“So we’re going in blind,” Trent said grimly.
“Blind and fast,” Jake confirmed.
They turned to logistics. The plan was as basic at they came. They’d ’borrow’ one of the white work vans parked in the lot for the plumbing supply company across the road from the hangar. Squirrel said the workers usually left the doors unlocked and the keys tucked up under the visors. But if not, Trent could hot-wire one in his sleep.
Driving the kind of van that was invisible in any European city, they’d go in at dawn dressed as maintenance workers. Squirrel had already scrounged up some orange safety vests, hard hats, and toolboxes.
They’d park in the back alley. Enter through the rear service entrance that building management used for repairs and deliveries. Nobody looked twice at maintenance workers. It was a universal truth.
But if anyone did stop them, Omar would do most of the talking, speak Arabic. He’d play a North African laborer, explaining that they had to get the job done before the tenants woke up.
Once inside, they’d breach the flat, grab the team, and get them to the roof. Squirrel would be overhead in the helicopter. When he saw them on the roof, he’d land. Thirty seconds to load. Then gone.
Trent pointed out the obvious problem. “What happens when the stakeout teams notice a helicopter landing on the roof?”
Jake’s answer was blunt. “We have to move fast. We don’t give them time to react.”
It wasn’t a perfect plan. It relied on speed and audacity and the assumption that people didn’t look too closely at workers in orange vests.
But it was the best they had.
Omar studied the building schematics, memorizing entry points and stairwells. Squirrel calculated approach vectors and escape routes, factoring in wind speed and building height. They worked in focused silence, each man doing what he did best.
Once they were satisfied the plan was a tight as it was going to get, they cracked open fresh beers and kicked back on a pair of couches in Squirrel’s office that looked and smelled like they’d been liberated from the basement of a fraternity house.
Trent finally asked the question they’d been dancing around. “So who do we think is dirty?”
Theories flew.
Jake thought it was someone protecting Bradford Hampton, the Vice President’s son. “If Hanna talks about what she saw on that yacht, Hampton goes down. Maybe his father, too. That’s the kind of thing people kill to protect.”
Trent was more cynical. “Or it’s someone protecting Idris’s father. Ben Mahmoud’s the kind of guy who can reach into the US government whenever he wants.”
Squirrel, the outsider, offered a third option. “Maybe it’s both. Maybe they’re working together. Powerful people protect each other. That’s how it works.”
The one thing they couldn’t agree on was whether someone at Potomac was involved. Jake insisted it was impossible. Squirrel argued it was inevitable. Trent and Omar wisely kept their mouths shut.
As the temperature rose and the conversation grew heated, Omar spoke up. “We can work this out with Ryan when we’re back in the States. First things first. Get our guys out.”
Everyone agreed.
Mission first. Politics later.
The operation was set for dawn, which meant they had a few hours to sleep.

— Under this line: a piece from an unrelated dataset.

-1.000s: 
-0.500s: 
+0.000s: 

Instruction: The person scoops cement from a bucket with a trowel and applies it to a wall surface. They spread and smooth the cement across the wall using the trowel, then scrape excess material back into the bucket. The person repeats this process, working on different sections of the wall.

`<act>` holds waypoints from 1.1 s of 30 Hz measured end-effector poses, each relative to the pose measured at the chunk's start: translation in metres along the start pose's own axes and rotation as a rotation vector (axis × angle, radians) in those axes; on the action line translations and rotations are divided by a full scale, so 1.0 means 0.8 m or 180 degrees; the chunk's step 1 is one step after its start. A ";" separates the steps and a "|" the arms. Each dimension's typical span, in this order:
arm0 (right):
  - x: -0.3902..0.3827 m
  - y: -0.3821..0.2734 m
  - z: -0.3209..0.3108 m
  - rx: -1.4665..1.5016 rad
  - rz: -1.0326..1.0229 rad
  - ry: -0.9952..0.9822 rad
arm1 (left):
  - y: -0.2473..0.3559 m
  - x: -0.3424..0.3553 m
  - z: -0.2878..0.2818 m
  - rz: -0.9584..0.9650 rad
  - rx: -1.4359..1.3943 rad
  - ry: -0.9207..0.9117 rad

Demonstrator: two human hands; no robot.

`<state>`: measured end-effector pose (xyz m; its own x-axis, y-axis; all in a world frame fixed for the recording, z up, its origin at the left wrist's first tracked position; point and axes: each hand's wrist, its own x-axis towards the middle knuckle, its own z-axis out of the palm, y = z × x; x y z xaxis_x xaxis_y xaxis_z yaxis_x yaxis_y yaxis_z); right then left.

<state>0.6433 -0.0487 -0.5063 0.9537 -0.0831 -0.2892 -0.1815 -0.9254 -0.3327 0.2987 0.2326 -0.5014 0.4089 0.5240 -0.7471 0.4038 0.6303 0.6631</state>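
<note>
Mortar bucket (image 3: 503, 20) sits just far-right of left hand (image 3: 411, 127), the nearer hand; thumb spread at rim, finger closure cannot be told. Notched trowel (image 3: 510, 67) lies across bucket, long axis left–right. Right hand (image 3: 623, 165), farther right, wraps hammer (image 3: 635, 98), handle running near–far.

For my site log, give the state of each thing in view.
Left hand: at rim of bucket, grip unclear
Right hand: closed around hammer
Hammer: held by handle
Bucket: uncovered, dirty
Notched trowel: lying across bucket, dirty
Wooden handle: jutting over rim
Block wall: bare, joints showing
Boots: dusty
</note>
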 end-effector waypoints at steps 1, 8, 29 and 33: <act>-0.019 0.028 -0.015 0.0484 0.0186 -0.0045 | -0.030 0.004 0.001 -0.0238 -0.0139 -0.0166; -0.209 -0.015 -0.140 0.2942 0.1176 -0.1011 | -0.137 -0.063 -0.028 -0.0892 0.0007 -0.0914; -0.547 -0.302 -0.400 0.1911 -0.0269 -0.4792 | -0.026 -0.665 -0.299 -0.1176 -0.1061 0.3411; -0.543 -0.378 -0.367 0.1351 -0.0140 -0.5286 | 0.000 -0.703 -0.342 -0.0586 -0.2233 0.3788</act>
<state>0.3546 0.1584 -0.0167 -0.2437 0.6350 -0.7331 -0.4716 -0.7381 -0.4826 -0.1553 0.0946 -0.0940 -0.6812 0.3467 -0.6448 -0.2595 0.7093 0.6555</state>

Instead they had one last round of beers.
And the conversation drifted, as conversations tended to do, to women. Specifically, Omar and Marielle.
“You still pretending to just be friends?” Trent poked him.

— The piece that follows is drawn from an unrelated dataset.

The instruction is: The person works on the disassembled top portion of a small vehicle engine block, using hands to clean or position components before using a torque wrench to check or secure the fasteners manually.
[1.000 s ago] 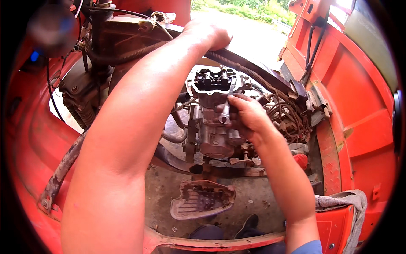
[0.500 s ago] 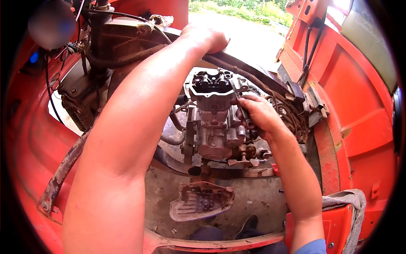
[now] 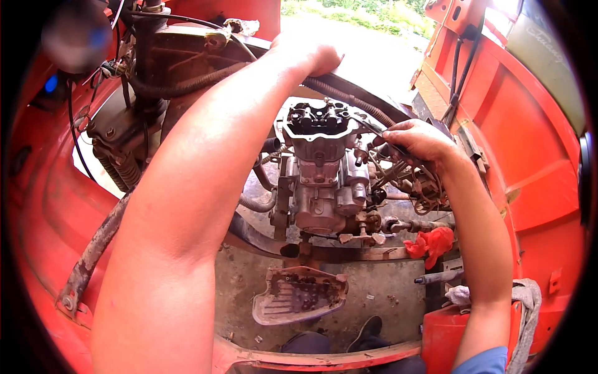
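Note:
My right hand [image 3: 423, 142] grips a dark metal wrench [image 3: 374, 126]. The wrench slants up and left, with its far end by the right side of the engine's open top. The grey engine [image 3: 321, 187] stands upright in a red vehicle frame. Its top cover is off, and dark valve parts [image 3: 321, 115] show inside the pale rim. My left arm reaches across to the far side. There my left hand [image 3: 314, 56] rests on the dark frame beam [image 3: 361, 90], its fingers bent away and mostly hidden in glare.
Ribbed hoses and cables [image 3: 423, 193] crowd the engine's right side. A red cloth [image 3: 431, 244] lies at lower right, above a red box [image 3: 445, 330] with a grey rag [image 3: 528, 311]. A dirty pedal plate [image 3: 299, 296] sits below the engine. Red body panels [image 3: 536, 181] rise at the right.
My right hand has moved right and slightly up with the wrench, away from the engine's side. The wrench lies flatter, and the red cloth is more exposed. My left hand remains on the beam.

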`<state>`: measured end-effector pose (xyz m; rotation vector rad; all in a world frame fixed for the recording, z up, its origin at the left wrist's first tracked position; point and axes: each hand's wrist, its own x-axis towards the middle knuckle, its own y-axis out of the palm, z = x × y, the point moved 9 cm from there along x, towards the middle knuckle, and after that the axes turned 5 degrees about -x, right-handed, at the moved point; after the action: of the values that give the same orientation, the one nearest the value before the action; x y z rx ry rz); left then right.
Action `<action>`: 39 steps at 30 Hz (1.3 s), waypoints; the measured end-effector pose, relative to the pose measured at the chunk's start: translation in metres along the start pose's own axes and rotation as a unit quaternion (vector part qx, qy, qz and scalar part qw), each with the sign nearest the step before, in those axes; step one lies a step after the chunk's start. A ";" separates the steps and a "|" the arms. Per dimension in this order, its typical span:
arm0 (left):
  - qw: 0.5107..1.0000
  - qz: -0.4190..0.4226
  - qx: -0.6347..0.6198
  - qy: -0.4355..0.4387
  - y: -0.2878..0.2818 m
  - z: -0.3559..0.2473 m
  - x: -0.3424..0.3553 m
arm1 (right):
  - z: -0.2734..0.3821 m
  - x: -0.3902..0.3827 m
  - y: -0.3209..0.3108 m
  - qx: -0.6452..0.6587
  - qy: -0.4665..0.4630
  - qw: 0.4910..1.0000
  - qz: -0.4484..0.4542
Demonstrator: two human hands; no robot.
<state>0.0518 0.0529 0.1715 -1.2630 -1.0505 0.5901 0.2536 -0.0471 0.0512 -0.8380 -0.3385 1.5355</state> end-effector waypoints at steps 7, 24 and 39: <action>1.000 0.021 -0.014 0.012 -0.007 -0.007 -0.012 | 0.005 -0.009 0.042 0.173 -0.009 0.984 0.049; 0.999 -0.009 -0.036 0.008 0.011 0.002 0.020 | 0.070 0.004 0.156 0.463 -0.074 0.883 -0.001; 0.999 -0.004 -0.051 -0.019 0.014 0.016 0.019 | 0.000 -0.014 0.040 0.177 -0.019 0.984 0.009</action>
<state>0.0479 0.0798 0.1635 -1.3412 -1.1282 0.5623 0.2228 -0.0672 0.0292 -0.5330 -0.0790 1.5708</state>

Omar took a long pull of beer and said nothing.
“Don’t wait ten years to figure out she matters, Kahn.” Jake’s advice was tinged with personal regret.

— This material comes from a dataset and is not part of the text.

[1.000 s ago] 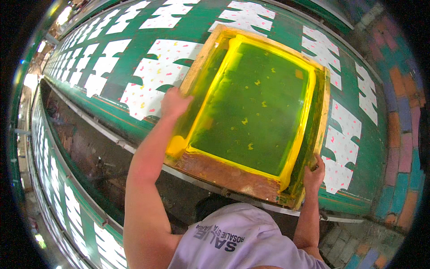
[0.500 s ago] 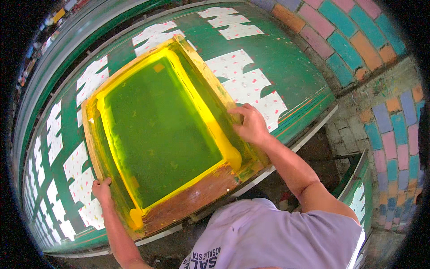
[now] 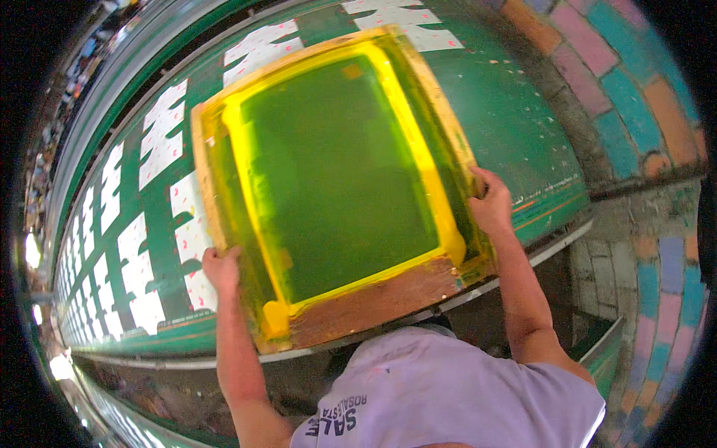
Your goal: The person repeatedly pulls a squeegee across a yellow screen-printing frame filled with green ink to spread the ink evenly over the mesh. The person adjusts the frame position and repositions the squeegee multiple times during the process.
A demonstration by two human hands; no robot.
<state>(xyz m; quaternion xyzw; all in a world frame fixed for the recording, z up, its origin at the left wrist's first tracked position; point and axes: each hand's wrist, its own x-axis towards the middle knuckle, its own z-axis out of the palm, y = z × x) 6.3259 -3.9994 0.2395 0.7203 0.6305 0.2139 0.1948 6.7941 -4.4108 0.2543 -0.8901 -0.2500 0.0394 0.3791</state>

He’d been set to propose to Chelsea more than a decade early, but picked the job over her. They only reconnected by chance because turned out to be Olivia’s cousin. He’d often remarked that he wished he could go back to his nineteen-year-old self and kick his own ass.
Omar put down his beer and blurted, “I want to take my shot. But I see now what you mean about the tension, Jake. I don’t think I could pick a mission over Marielle’s safety. I wouldn’t be able to live with myself if something happened to her.”
“Yes, you would.” Trent’s voice was low and somber. “After Carla, it took years of therapy to work through the fear. That’s why I almost didn’t let myself fall for Olivia.” He stared into his beer. “But I finally accepted it: the fear doesn’t go away. You have to learn to live with it.”